Lembrando que "nunca foi a UE que chumbou qualquer acordo", Costa recusou discutir cenários se o Parlamento Britânico chumbar o acordo. "Não devemos precipitar os acontecimentos. Hoje foi um dia positivo porque se chegou a acordo", afirmou.

Costa revelou que teve oportunidade de dizer hoje a Jeremy Corbyn (líder dos trabalhistas) que "há um momento em que todos temos de ser capazes de pôr aquilo que é o interesse da Europa e o interesse geral acima das conveniências partidárias de cada um".

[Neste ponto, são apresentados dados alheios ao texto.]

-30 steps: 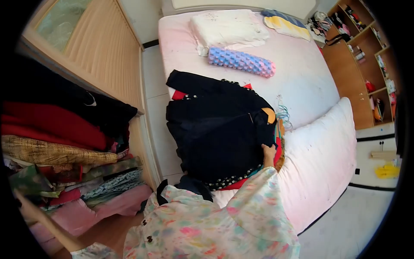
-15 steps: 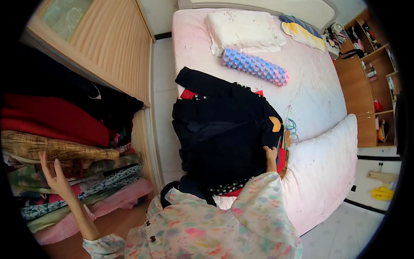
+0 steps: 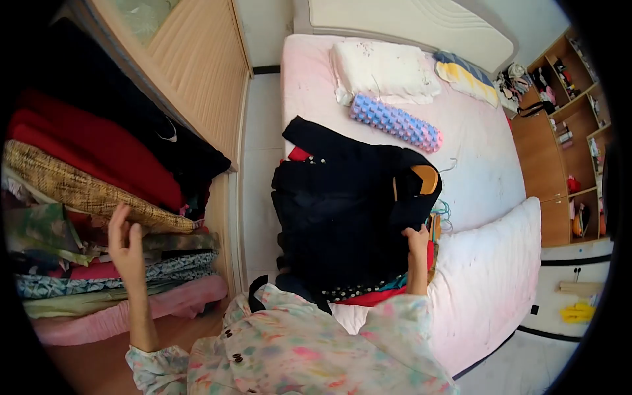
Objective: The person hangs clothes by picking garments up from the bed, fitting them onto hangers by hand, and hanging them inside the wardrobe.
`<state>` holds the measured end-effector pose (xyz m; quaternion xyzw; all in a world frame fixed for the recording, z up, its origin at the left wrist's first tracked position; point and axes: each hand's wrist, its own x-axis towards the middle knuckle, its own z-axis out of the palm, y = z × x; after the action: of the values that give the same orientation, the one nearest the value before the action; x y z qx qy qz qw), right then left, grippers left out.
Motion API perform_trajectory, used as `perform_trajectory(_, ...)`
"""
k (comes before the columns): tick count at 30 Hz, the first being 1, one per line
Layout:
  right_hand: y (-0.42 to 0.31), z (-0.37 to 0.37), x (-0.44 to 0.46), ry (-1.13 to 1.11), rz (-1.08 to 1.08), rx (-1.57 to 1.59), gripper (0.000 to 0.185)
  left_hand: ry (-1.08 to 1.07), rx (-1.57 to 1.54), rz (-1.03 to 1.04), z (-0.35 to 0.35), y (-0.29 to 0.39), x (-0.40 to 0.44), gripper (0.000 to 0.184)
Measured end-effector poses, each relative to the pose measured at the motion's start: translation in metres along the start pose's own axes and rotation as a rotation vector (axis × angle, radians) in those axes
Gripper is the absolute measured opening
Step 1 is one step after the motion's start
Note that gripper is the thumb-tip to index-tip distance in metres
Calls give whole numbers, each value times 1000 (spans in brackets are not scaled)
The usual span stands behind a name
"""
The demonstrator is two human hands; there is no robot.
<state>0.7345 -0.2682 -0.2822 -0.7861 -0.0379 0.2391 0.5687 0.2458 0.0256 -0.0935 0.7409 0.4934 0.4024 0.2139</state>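
Observation:
A black coat lies spread on the bed, a wooden hanger showing at its neck. My right hand pinches the coat's edge below the collar. Under the coat, red and polka-dot clothes stick out. On the left, my left hand is raised with its fingers apart, at the lower edge of a tan woven garment in the wardrobe. Whether the fingertips touch that garment I cannot tell. A red garment hangs just beyond it, and patterned clothes hang nearer to me.
The wardrobe's slatted sliding door stands at the upper left. On the bed lie a blue and pink foam roller, a white pillow and a long pale cushion. Wooden shelves line the right wall.
My left hand has moved right along the tan garment, which now slants more. The coat's collar and hanger have been lifted and shifted, showing more hanger and its hook. The view has tilted slightly.

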Motion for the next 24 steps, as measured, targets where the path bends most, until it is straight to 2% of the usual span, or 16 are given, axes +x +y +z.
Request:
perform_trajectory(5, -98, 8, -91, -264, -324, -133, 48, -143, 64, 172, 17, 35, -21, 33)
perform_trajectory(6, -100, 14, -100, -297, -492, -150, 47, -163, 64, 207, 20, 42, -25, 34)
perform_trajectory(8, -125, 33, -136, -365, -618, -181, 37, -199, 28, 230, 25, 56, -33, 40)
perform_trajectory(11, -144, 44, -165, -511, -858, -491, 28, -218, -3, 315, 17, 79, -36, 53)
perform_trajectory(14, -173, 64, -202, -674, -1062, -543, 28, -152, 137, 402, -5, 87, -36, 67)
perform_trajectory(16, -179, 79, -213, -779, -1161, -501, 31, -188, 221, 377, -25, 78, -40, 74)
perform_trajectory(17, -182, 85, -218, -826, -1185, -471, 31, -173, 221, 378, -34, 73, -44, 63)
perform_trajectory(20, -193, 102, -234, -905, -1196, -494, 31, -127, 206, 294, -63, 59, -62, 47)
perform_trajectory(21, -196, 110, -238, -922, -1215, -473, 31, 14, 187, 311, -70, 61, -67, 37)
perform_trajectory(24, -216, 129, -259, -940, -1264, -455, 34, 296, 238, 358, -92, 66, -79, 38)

"Hoje, na reunião do S&D (Socialistas e Democratas), tive oportunidade de dizer ao líder do ‘Labour’, Jeremy Corbyn, que obviamente cada um de nós tem as contingências políticas internas próprias em cada um dos nossos países". Segundo Costa, "é obviamente legitimo que o ‘Labour’ deseje eleições antecipadas", mas também defendeu que "é preciso compreender que chegou o momento em que o interesse geral da Europa, do Reino Unido, dos cidadãos da Europa residentes no Reino Unido, dos britânicos residentes na Europa, naquilo que é o funcionamento normal da economia europeia e da economia britânica, não podem ser interesses sacrificados à vontade política de haver eleições".

"Não podemos ser todos capturados como reféns de questões de política interna do Reino Unido", reforçou Costa. 
Depois de um "esforço paciente, continuado, persistente e muito boa vontade da UE, para ultrapassar as sucessivas rejeições", uma saída do Reino Unido sem acordo a 31 de outubro seria "uma tragédia".